Camp Dennison was one of the largest training camps of the Civil War. Named for Governor William Dennison, the site was selected by William S. Rosecrans as a replacement for Camp Harrison, which, due to its close proximity to Cincinnati, was less than ideal for training men without the distractions of family, alcohol, and loose women close by. The site selected for Camp Dennison occupied about 700 acres on either side of the Little Miami Rail Road, being sixteen miles from the depot in Cincinnati. The distance to the camp from Cincinnati then would serve as a deterrent to those who might otherwise have set up businesses that would have tempted the young men assembling for war. At its peak the camp could hold 12,000 recruits, and after the battle of Shiloh, the camp would also serve as a major hospital facility, with eventually enough beds to hold over 2,000 sick and wounded.
Recently I was able to obtain a letter written on January 18th, 1862 (160 years to the day this post was first published) by Winfield Scott Sherman who was serving in Company L of the Second Ohio Cavalry Regiment. Born on April 19th, 1839 in Lake County, Ohio, Sherman would first enlist in the Twelfth Pennsylvania Volunteer Infantry on April 25th, 1861 as part of the rush to the colors shortly after the Confederate guns fired on Fort Sumter. The Twelfth was a three month regiment, and would muster out of service on August 5th. Sherman had not seen enough military service to satisfy his eagerness to put down the rebellion, and so he would enlist again in Ohio on September 1st, and muster into the Second Ohio Cavalry on October 10th. The Second was an incredible unit, as seen by the many skirmishes and battles shown on its regimental colors. It would also have sixth Medal of Honor recipients in its ranks.
Sherman's company began its organization at Camp Wade near Cleveland, and would move to Camp Dennison in January 1862. From Camp Dennison Sherman would write the following letter to his brother, whom I believe was Thomas Corwin Sherman, who would join the Second Ohio Cavalry on March 8th, 1864.
Camp Dennison, Ohio.
Jan. 18th, 1862
Your letter of the 21st ult. reached me in due time. I should have answered it sooner, but we were about to leave Camp [Wade?] and I put off writing till we should reach this [camp}. The regiment commenced arriving by squadrons on the 13th inst. There are now four squadrons, or eight companies here, and four companies or two squadrons to come. Monday morning will bring the last in. We marched to Shelby, a distance of 28 miles and thence to this place by rail. The horses were carred [sic], and the baggage put in baggage cars, the men in passenger cars, making in all a train of some twenty cars. We had quite [a] pleasant time coming here. The men were anxious to move, and were in fine spirits and some of them considerably under the influence of spirits.
Camp Dennison is located fifteen miles north of Cincinnati, Ohio. The camp encloses about one thousand acres of land, on the south bank of the little Miami River. There is nothing grand or romantic about the location of the camp.

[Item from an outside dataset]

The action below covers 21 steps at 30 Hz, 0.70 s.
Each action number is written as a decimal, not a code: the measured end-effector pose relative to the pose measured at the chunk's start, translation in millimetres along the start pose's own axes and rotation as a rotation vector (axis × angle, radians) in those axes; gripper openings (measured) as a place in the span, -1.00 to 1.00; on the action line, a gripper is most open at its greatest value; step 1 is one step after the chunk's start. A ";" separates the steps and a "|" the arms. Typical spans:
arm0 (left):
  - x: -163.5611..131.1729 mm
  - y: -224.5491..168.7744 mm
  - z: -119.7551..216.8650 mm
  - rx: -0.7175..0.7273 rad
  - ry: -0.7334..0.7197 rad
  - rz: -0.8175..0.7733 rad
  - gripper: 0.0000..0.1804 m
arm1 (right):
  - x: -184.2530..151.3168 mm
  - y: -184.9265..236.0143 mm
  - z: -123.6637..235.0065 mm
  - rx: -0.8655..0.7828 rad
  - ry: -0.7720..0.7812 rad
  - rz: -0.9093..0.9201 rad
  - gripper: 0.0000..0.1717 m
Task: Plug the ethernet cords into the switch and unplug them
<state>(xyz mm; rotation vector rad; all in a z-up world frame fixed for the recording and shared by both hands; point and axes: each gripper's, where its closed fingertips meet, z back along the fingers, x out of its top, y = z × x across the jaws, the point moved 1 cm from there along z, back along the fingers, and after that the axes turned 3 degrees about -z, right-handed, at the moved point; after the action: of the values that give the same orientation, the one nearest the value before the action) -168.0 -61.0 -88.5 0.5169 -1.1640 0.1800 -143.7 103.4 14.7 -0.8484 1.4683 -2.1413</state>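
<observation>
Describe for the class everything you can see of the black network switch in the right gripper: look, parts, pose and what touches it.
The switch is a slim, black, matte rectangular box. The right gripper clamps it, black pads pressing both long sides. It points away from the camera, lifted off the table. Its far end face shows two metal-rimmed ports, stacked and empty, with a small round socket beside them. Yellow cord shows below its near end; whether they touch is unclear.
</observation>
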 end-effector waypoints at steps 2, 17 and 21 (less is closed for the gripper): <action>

There are now in this camp about seven thousand men, being three regiments of cavalry, six infantry and some artillery. The whole of them out on drills or parade will make a fine appearance. We have been here but two days and my time had been so much occupied that I have seen but little of the other regiments or of the camp. The weather too has been bad, and the camp very muddy. A few days more and I will be to see none. I know not how long we shall stay here, or where we shall go. There is some probability of going to Texas. Should we go there, I shall be on hand [to] deal out vengeance to some of the hell hounds who exiled me from there in 1860 and if I can I shall try to enrich myself at their expense as much as they impoverished me where there. I enjoy soldier life much and think I shall continue to do so.
Brother John is on the Potomac, near Washington. I have not heard from him. Give me his address. I want to write him immediately. 
We have not received any pay as yet. I think we will receive some next week.
Remember me to all inquiring friends.
Winfield Scott Sherman would survive the war and marry Anna Eliza Palmer on July 19th, 1866. From that marriage would pass away on December 20th, 1915 at the age of seventy-six. He is buried with his wife in the High Ridge Cemetery, Gentry County, Missouri.
 "Brother John" is John Y. A. Sherman, who was serving in the Eighty-First New York Volunteers. John would die on October 15th, 1862.